I'd set the over-under at forty-five minutes for a verdict, but it took almost an hour and half. We trudged back into the courtroom for the inevitable. And the inevitable occurred, as it inevitably does; Jamie didn't even flinch when the judge said "guilty."
The judge referred Jamie for a presentence report, and didn't remand her, but warned her that if she didn't show up for sentencing she'd get the maximum. The judge is a good guy, so I'm not sure what he's going to do. While we were waiting for the verdict, he mentioned that if he put her on paper, she'd just be back with another case in another month or so. Of course, if he ships her, the taxpayers of Ohio get to pay a couple grand a month to defer that next case for the length of her prison stay.

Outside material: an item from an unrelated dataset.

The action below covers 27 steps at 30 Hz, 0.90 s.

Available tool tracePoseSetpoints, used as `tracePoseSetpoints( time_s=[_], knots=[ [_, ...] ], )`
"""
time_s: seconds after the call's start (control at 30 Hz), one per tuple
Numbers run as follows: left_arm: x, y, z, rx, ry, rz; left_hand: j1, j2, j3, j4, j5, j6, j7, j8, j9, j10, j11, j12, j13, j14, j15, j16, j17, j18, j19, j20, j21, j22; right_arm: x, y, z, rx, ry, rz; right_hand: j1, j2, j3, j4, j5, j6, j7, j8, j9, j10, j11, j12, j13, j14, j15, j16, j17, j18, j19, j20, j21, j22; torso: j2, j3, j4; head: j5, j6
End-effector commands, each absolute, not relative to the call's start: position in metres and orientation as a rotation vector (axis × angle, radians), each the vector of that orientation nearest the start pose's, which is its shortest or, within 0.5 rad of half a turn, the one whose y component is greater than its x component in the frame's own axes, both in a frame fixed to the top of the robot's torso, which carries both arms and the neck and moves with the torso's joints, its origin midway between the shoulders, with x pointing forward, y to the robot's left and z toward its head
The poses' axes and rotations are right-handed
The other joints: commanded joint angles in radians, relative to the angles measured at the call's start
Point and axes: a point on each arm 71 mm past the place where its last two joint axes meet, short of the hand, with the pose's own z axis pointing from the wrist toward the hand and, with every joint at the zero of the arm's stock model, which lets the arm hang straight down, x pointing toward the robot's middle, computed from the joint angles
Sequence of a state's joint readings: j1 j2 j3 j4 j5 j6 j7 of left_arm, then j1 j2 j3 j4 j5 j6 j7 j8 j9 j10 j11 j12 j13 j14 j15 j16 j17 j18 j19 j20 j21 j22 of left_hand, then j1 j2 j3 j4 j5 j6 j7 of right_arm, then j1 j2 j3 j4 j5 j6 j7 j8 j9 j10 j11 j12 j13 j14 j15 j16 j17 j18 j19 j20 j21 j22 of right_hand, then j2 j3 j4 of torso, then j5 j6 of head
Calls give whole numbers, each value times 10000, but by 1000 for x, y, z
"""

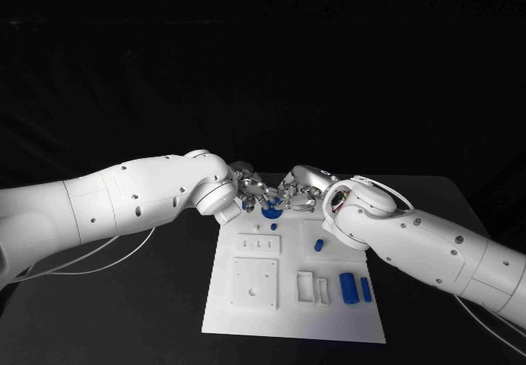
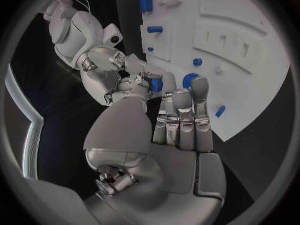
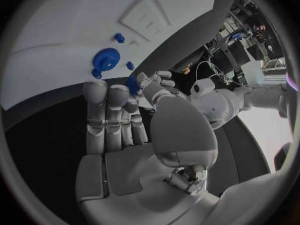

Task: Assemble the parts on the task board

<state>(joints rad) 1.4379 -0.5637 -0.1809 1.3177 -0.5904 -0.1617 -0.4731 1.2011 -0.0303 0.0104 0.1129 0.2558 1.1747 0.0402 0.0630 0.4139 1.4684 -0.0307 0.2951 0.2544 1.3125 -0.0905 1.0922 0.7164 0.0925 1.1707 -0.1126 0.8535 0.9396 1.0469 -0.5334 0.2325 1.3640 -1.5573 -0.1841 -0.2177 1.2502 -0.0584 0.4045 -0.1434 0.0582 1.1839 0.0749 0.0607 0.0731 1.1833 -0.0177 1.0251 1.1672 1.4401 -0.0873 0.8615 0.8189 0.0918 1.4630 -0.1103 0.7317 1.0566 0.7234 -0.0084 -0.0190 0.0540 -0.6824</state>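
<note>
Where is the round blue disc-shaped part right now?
In the right wrist view the round blue disc lies on the white task board near its far edge, just beyond both hands' fingertips.

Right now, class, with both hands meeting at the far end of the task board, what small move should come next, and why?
Probably lower the small blue part toward the task board: both the left hand and the right hand appear to pinch it just above the blue round part.

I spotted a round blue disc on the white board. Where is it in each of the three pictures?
Head view: round blue disc, at the board's far end.
Left wrist view: near the picture's middle.
Right wrist view: near the board's edge.
Shared landmark: the slotted white plate beside it.
</note>
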Motion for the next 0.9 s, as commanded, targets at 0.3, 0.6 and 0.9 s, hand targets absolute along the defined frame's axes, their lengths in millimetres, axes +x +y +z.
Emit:
tracePoseSetpoints(
  time_s=[0.3, 0.6, 0.9],
  knots=[
    [534, 130, -160, -5653, 21693, -7083, 402, 401, 77, -672, 1112, 10, -85, 10, -102, 121, -110, -116, -84, -68, -29, 50, 0, -182, 92, -12, -179, 231, 509, -92, -179, -1069, 16909, 7361, 84, -6, -16, 68, 69, 123, -62, 27, 12, -50, -21, 26, -3, 35, -16, -67, 15, 170, 523, 3, -33, -14, -3, 9, 3, 11, 0],
    [534, 128, -160, -5729, 21711, -7153, 479, 492, 234, -979, 1619, -15, -84, 12, -152, 150, -112, -162, -138, -65, -34, 90, 23, -197, 112, -17, -308, 435, 508, -90, -178, -1118, 16925, 7381, 84, -6, -16, 68, 69, 123, -62, 27, 12, -50, -21, 26, -3, 35, -16, -67, 15, 170, 523, 3, -33, -14, -1, 14, -4, 45, 27],
    [533, 127, -160, -6043, 21745, -7595, 732, 853, 834, -1484, 2480, -16, -76, 50, 119, 241, -109, -234, -225, -52, -39, 138, 44, -205, 104, -22, -402, 601, 510, -91, -180, -1123, 17025, 7265, 91, -6, -24, 65, 73, 125, -61, 27, 13, -54, -20, 25, -6, 34, -16, -77, 24, 180, 523, 4, -38, -24, 1, 7, -7, 20, 11]
  ],
)
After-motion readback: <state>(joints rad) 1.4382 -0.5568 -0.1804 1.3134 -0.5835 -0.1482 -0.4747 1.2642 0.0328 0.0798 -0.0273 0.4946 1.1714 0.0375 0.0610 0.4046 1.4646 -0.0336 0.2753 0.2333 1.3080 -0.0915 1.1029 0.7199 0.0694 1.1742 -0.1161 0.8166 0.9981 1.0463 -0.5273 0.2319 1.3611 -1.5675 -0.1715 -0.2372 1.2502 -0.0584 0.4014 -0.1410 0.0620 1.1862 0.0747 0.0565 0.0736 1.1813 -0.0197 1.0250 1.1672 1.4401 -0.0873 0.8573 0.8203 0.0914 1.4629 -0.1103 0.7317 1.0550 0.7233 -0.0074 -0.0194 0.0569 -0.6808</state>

On the elevator ride down to the probation department, Jamie asked me what I thought was going to happen when we returned for the sentencing. As a lawyer, I'm always relieved when the rare occasion occurs that a client asks me a question of which I'm absolutely sure of the answer. As I was here. I looked at Jamie and said, "Nothing that hasn't happened to you before."
As I wrote a month later, Jamie got paper in my case. She picked up two new drug cases after that. The judge gave her probation in each of those, too.